O médico pediatra Fernando
Cunha Lima, de 81 anos, afirmou que tinha certeza de que não continuaria preso.
Ele foi preso na manhã desta sexta-feira (7), em Pernambuco. Quando chegou à
Central de Polícia, em João Pessoa, o médico concedeu entrevista à imprensa.
“Agora, com a minha
doença, eu não vou ficar preso”, afirmou. Ao ser questionado por um repórter se
tinha certeza do que afirmava, ele respondeu: “Tenho certeza. Eu vou ficar só
dois dias e saio”.
O médico também afirmou
que era inocente e disse que estava foragido porque não queria ser preso. Ele
afirmou que estava em Pernambuco porque a filha morava lá e que não se entregou
antes porque os advogados não o orientaram a fazer isso. Ele também negou ter
abusado das vítimas.
A primeira denúncia formal
de estupro de vulnerável contra o pediatra Fernando Cunha Lima aconteceu no dia
25 de julho e foi tornada pública na quinta-feira (6).
A mãe da criança, que
estava no consultório, disse em depoimento que viu o momento em que ele teria
tocado as partes íntimas da criança. Ela informou que na ocasião imediatamente
retirou os dois filhos do local e foi prestar queixa na Delegacia de Polícia
Civil.
Após a primeira denúncia,
uma série de vítimas começaram a procurar a Polícia Civil, inclusive uma
sobrinha do médico em 1991.
O médico pediatra acusado
de estuprar crianças, em João Pessoa, atendia a maioria das vítimas desde bebês
e tinha a confiança das famílias.

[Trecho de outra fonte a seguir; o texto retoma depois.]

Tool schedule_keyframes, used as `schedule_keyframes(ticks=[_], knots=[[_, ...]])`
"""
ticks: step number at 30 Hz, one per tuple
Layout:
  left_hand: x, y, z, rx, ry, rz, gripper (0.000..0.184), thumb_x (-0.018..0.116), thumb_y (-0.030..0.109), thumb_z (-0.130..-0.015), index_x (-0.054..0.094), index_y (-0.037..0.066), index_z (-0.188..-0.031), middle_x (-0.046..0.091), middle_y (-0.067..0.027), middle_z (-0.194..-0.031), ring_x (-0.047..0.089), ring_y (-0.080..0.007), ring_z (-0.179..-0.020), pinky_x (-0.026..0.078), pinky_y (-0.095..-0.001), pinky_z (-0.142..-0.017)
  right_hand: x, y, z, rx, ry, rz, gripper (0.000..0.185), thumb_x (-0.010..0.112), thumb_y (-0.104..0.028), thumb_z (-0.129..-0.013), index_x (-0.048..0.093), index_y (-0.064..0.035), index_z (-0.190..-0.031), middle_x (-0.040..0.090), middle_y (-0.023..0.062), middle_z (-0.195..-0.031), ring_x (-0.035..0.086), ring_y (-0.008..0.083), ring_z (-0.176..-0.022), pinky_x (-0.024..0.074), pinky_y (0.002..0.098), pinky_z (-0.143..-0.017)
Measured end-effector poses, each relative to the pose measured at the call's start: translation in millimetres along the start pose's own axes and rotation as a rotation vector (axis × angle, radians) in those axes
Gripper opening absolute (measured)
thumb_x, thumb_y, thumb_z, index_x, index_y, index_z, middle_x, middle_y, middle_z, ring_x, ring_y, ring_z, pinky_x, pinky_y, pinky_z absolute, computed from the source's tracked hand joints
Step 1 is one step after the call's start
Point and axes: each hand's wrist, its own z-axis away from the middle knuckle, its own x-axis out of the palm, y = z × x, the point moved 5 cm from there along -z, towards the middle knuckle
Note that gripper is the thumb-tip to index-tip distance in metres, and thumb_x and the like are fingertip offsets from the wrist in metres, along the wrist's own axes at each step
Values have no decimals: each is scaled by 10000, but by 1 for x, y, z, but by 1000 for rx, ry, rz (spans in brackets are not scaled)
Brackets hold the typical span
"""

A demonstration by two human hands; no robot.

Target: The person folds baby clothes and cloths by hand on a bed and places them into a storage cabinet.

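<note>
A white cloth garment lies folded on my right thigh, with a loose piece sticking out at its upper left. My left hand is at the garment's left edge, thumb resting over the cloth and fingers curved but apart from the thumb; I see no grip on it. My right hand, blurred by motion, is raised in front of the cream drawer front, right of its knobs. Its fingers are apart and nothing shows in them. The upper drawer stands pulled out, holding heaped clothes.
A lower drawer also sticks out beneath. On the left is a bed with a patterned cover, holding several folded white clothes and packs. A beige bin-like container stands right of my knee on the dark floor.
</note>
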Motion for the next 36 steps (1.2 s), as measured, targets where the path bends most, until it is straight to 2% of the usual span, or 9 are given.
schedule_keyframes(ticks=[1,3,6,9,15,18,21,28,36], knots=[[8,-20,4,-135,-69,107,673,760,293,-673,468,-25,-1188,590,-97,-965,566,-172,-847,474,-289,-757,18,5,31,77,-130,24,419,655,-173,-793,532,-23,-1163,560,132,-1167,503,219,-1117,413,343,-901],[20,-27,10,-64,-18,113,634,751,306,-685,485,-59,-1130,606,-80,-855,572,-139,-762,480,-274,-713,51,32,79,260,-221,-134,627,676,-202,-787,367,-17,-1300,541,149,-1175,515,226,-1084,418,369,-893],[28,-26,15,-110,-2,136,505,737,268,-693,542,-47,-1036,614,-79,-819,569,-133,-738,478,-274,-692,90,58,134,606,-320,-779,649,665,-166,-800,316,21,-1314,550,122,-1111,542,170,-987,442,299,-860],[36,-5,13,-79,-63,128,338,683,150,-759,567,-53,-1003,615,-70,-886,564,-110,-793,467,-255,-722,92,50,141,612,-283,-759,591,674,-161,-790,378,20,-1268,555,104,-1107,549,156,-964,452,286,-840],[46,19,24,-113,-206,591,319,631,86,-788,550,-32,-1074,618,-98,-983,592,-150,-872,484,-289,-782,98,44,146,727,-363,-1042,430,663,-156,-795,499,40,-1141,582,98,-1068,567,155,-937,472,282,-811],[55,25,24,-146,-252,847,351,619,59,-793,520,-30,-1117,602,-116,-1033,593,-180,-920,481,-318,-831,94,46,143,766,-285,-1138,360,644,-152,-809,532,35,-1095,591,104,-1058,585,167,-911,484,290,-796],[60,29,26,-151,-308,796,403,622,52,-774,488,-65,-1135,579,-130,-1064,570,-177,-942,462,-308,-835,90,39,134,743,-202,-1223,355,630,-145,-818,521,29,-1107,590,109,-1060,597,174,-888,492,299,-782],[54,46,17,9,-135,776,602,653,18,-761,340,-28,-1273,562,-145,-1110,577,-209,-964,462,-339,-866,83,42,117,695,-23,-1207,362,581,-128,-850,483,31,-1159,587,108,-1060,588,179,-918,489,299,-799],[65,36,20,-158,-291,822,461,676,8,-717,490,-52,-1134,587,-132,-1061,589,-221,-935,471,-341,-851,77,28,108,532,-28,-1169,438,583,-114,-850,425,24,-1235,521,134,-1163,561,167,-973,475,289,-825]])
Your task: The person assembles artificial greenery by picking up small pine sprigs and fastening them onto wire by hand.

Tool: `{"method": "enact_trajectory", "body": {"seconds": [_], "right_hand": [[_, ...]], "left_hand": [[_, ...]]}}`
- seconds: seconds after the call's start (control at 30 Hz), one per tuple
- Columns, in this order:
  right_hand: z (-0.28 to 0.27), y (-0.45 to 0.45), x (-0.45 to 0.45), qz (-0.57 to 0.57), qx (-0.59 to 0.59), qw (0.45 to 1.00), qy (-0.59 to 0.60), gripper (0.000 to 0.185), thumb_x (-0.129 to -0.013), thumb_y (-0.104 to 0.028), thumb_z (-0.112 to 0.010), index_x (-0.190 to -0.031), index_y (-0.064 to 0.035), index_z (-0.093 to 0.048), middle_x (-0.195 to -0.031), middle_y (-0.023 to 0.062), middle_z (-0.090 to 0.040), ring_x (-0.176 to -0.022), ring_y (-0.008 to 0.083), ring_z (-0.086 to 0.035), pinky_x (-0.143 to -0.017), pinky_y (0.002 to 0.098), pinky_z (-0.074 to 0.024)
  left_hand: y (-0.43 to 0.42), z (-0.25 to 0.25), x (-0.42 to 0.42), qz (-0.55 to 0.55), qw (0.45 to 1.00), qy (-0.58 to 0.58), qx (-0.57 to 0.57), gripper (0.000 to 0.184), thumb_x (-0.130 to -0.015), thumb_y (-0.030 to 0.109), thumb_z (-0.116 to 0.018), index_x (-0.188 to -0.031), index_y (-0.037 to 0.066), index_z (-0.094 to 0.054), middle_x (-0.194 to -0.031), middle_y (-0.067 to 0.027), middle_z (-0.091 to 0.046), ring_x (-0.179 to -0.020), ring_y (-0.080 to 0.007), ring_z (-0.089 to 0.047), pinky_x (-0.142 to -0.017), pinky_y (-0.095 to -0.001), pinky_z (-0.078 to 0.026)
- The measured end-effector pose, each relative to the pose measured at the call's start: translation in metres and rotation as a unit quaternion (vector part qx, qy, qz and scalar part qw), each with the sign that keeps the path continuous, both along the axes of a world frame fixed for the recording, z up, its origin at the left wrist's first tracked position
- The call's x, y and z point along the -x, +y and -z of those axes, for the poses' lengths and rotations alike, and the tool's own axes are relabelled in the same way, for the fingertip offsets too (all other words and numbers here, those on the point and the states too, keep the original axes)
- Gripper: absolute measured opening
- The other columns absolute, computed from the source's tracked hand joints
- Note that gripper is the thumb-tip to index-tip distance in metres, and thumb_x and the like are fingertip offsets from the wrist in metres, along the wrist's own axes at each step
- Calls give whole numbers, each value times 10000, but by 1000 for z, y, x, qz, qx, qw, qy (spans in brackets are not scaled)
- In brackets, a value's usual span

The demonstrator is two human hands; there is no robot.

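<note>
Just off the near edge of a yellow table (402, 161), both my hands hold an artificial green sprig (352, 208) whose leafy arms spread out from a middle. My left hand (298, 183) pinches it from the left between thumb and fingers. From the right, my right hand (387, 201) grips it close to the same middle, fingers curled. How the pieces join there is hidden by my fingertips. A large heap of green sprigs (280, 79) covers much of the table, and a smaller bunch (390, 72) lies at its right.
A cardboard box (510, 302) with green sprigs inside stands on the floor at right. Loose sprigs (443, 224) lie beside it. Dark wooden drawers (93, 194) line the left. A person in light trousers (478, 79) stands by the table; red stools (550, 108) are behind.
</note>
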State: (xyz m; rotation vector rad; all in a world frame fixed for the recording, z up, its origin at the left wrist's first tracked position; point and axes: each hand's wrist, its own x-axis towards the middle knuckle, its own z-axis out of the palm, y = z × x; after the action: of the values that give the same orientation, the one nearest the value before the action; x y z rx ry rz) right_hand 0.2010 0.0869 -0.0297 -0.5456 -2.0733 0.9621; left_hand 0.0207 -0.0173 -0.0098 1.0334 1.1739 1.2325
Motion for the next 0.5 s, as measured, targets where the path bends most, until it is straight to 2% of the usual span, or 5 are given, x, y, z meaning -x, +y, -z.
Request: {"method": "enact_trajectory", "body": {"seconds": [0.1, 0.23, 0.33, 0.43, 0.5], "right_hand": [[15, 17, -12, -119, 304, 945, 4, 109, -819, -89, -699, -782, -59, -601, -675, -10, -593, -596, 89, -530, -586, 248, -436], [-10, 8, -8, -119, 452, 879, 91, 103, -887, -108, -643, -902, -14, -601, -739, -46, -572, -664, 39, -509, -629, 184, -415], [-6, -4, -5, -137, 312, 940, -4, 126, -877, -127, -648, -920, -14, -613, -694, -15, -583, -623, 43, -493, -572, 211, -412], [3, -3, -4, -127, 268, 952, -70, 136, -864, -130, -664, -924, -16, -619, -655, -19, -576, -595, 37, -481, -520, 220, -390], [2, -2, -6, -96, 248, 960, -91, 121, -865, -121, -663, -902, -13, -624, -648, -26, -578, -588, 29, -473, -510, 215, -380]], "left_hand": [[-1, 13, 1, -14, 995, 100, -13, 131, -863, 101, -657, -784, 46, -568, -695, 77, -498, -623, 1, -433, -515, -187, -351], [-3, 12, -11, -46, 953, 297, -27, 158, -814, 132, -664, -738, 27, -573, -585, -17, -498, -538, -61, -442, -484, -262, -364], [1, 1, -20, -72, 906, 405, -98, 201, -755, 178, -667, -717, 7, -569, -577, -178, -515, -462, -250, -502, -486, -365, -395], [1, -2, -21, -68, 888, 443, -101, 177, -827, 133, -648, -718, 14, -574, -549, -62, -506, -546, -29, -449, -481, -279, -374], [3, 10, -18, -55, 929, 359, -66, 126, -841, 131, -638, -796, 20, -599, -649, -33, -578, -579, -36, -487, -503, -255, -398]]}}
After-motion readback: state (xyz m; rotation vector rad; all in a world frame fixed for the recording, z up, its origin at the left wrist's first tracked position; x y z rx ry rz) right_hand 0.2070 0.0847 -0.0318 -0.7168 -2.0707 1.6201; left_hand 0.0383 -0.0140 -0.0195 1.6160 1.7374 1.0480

Fernando Paredes Cunha Lima é um pediatra
famoso na capital paraibana e tinha uma clínica particular no bairro de
Tambauzinho.
O Ministério Público pediu
a condenação do acusado por quatro crimes cometidos contra três crianças, uma
vez que uma das vítimas foi abusada duas vezes. Porém, o número de vítimas foi
recalculado.
O médico responde
judicialmente por estupro contra seis crianças. Em um primeiro processo, são
quatro vítimas, e em um segundo, há mais duas.